_PROBLEM TO WORK ON_: What is the number of lines in the material below that include the word "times"? Write that number and nothing more.
##############################
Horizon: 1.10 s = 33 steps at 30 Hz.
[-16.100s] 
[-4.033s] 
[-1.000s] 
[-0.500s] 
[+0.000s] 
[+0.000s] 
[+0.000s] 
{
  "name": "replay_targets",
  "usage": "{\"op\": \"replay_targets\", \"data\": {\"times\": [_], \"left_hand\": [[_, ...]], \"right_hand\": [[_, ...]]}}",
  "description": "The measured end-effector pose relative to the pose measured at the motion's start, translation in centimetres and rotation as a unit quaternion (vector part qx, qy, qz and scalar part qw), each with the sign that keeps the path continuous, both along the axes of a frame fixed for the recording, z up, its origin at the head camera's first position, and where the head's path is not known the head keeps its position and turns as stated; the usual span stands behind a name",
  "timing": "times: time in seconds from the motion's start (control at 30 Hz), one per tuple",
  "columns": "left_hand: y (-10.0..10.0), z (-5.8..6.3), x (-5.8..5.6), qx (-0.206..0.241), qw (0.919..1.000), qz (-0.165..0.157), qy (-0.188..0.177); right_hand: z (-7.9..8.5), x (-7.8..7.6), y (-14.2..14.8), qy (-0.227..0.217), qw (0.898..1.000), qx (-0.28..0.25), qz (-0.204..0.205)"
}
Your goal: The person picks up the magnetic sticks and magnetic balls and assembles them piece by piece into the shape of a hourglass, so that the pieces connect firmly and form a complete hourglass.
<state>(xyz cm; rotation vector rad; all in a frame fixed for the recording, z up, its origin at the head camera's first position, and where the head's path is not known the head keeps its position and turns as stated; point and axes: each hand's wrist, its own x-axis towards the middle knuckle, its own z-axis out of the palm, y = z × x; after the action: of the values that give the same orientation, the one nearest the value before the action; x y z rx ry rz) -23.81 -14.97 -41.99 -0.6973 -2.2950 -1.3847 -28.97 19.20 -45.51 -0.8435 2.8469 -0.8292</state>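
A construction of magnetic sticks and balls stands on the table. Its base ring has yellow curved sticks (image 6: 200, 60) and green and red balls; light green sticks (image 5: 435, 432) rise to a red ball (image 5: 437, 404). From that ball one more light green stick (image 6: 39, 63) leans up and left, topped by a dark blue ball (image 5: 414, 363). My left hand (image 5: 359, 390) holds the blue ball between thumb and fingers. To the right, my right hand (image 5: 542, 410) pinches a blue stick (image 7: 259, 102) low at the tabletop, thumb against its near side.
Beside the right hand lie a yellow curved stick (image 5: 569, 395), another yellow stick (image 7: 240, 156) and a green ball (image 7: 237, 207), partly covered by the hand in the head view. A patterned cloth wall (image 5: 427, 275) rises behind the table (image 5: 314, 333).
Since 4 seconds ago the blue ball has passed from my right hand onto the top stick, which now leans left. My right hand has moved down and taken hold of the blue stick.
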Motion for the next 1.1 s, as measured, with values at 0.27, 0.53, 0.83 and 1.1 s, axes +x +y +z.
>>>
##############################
_RESPONSE AREA_: 2